Exercise brief: Extract the first line through the line containing "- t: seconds" from the listing below, exactly as written.

Data provided:
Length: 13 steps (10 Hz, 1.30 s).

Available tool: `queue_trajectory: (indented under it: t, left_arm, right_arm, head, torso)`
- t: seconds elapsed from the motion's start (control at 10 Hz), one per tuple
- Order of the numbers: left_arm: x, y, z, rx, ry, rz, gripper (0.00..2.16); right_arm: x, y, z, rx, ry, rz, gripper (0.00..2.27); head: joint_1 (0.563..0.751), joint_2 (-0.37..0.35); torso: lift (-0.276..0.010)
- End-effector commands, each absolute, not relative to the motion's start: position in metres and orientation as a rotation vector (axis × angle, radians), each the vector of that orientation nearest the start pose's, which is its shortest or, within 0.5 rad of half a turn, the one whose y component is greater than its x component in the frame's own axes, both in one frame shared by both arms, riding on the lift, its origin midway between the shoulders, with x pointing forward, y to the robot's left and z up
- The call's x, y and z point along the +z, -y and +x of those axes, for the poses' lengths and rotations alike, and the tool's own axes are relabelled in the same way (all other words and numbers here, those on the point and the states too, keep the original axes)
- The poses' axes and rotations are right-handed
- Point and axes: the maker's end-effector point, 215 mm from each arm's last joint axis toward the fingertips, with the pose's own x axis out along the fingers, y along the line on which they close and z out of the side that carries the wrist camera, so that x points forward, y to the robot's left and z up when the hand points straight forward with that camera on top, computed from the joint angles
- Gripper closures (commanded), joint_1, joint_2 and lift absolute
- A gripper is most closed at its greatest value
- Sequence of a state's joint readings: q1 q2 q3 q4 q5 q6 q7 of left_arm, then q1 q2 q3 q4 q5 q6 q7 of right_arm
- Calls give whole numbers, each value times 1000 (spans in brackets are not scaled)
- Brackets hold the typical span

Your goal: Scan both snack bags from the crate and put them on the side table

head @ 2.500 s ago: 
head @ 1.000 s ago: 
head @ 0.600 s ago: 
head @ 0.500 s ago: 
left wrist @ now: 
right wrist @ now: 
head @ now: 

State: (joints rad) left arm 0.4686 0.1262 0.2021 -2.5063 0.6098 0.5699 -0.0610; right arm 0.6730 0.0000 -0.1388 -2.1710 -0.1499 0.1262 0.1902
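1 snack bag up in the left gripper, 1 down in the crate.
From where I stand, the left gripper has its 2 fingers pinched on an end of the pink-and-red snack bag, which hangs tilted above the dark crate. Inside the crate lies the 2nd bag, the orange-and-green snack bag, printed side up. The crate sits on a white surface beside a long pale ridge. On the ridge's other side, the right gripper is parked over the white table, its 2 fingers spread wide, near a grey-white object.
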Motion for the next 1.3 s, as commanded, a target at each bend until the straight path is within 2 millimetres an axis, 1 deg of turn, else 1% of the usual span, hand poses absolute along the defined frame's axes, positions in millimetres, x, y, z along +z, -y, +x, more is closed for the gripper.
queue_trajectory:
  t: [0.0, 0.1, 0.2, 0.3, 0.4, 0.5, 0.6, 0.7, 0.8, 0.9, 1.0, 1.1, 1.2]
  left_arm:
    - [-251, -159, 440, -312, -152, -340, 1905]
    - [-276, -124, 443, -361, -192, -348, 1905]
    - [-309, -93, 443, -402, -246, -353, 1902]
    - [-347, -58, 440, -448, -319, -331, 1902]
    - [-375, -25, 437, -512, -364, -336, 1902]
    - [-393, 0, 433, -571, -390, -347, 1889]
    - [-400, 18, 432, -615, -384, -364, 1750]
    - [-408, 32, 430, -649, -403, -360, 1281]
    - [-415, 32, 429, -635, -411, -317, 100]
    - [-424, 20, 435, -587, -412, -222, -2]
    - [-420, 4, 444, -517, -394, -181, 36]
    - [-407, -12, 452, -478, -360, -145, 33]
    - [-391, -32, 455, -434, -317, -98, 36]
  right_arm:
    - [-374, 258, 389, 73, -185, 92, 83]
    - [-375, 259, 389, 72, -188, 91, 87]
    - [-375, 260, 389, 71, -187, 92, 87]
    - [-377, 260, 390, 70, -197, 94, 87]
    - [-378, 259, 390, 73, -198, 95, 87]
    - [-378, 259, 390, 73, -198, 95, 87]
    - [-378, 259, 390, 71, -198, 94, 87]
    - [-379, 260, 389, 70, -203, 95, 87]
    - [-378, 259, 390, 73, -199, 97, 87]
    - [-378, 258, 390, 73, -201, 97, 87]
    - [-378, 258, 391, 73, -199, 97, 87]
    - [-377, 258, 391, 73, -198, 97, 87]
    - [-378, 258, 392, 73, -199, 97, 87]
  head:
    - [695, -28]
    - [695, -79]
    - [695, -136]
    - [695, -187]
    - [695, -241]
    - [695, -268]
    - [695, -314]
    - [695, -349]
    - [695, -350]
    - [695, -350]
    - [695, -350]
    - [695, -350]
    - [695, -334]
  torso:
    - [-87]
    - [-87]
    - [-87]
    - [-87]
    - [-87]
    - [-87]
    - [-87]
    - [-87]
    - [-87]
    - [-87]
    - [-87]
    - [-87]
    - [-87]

Reply:
Length: 13 steps (10 Hz, 1.30 s).

Available tool: `queue_trajectory: (indented under it: t, left_arm, right_arm, head, torso)`
- t: seconds elapsed from the motion's start (control at 10 Hz), one per tuple

No part of the exercise remains open.